The clash at the end of noon prayers came after days of mounting tensions over the work and raised concern that protests at the site could spread to the West Bank and Gaza, as they did at the start of the second Palestinian uprising in 2000. No serious injuries were reported.

About 200 police streamed on to the hilltop compound known to Muslims as the Noble Sanctuary and to Jews as the Temple Mount, to try to quell Muslims rioting over the repair work, police spokesman Micky Rosenfeld said.

Clouds of tear gas rose up at the holy site and stun grenades set off sharp booms. A doctor treating some of the injured, Dr. Khalil el-Baba, said officers fired rubber bullets at protesters, but police denied that.

Riot police with the visors of their helmets pulled down scuffled with worshippers, some of them middle-aged or elderly. Medics tended several injured people lying on the stone pavement. Jewish worshippers were evacuated from the Western Wall plaza at the foot of the compound.

The situation grew especially volatile after some 150 protesters barricaded themselves inside the Al-Aqsa mosque at the complex.

But police did not enter the mosque, and about 90 minutes after they holed up inside, the protesters began to leave, following negotiations between officers and Muslim representatives, negotiators said.

At that point, police pronounced themselves in full control of the situation.

Still, passions remained inflamed.

"There is no justification for what they did today, and we think it was pre-orchestrated to bring fears to the spirits of the worshippers angry about the Israeli dig," said Adnan Husseini, chairman of the Waqf, the Muslim trust that oversees the shrine.

Israeli authorities promised that the replacement of a centuries-old ramp leading to the compound, which was damaged in a 2004 snowstorm, would not harm the holy site, about 60 yards way. But as work began earlier this week, it drew fierce protests in the Arab world, where many leaders accused Israel of plotting to harm Muslim holy sites.

"This is an aggression against the mosque," Mohammed Hussein, the mufti of Jerusalem, said by telephone from inside the walled compound. "I don't know what impact this aggression will have on the Palestinian territories, but past experience has shown that every time there were clashes at the mosque, it engulfed the other parts of the West Bank and Gaza."

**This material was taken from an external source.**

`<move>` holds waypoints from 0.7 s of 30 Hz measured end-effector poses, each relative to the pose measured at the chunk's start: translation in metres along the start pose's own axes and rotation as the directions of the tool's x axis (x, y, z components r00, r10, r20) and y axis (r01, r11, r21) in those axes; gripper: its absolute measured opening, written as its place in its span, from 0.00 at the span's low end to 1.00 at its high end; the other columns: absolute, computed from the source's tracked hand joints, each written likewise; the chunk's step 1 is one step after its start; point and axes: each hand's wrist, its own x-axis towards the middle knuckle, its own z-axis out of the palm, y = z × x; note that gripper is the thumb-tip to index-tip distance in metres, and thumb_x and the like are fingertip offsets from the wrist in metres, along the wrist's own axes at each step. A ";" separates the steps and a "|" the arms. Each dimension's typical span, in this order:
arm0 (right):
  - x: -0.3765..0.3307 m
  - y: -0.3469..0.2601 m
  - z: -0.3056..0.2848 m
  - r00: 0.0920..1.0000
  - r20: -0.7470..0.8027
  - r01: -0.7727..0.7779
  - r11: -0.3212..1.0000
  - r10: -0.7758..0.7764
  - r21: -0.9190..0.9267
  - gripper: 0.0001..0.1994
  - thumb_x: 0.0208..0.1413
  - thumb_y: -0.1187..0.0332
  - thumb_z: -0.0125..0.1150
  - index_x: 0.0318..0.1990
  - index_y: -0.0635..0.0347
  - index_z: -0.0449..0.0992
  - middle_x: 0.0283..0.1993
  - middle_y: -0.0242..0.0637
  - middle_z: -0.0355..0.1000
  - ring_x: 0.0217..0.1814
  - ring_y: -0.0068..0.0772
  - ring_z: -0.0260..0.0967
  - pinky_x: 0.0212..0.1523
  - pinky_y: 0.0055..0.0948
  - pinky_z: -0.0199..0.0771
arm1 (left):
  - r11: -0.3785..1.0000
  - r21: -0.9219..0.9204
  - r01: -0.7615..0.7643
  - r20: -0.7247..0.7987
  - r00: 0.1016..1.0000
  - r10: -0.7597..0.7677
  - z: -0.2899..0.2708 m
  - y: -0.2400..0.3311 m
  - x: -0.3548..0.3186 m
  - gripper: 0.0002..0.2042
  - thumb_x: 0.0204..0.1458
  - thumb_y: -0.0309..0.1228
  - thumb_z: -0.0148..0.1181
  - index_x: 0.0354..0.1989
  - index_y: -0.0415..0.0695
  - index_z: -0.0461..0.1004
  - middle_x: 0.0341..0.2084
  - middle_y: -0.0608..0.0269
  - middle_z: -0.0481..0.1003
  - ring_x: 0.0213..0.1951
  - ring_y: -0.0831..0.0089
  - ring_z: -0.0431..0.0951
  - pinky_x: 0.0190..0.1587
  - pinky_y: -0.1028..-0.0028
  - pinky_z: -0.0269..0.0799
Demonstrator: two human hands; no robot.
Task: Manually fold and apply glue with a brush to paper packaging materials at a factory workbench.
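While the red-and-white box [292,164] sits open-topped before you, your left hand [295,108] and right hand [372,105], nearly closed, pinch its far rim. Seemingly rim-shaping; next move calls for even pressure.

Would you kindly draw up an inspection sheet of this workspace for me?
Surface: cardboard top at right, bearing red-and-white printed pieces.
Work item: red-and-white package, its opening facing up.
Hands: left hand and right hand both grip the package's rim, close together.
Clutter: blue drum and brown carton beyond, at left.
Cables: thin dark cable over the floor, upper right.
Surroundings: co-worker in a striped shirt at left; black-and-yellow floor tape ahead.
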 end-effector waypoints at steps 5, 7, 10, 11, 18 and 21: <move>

When Israel opened a tunnel alongside the compound in 1996, it touched off clashes that killed 80 people. In 2000, when then-opposition leader Ariel Sharon visited the site, the ensuing riots were followed by years of violence.

In the alleys of the Old City, Palestinians pelted police with rocks, bottles and garbage. In the West Bank, youths hurled stones at Israeli security forces at a major checkpoint leading into Jerusalem. Scheduled protest marches went ahead peacefully elsewhere in the West Bank, and demonstrations were planned in Gaza.

"This is a great danger. We can't remain silent," Nizar Rayan, a Hamas leader, said at a celebration of a power-sharing agreement Hamas signed with the rival Fatah faction in Saudi Arabia on Thursday.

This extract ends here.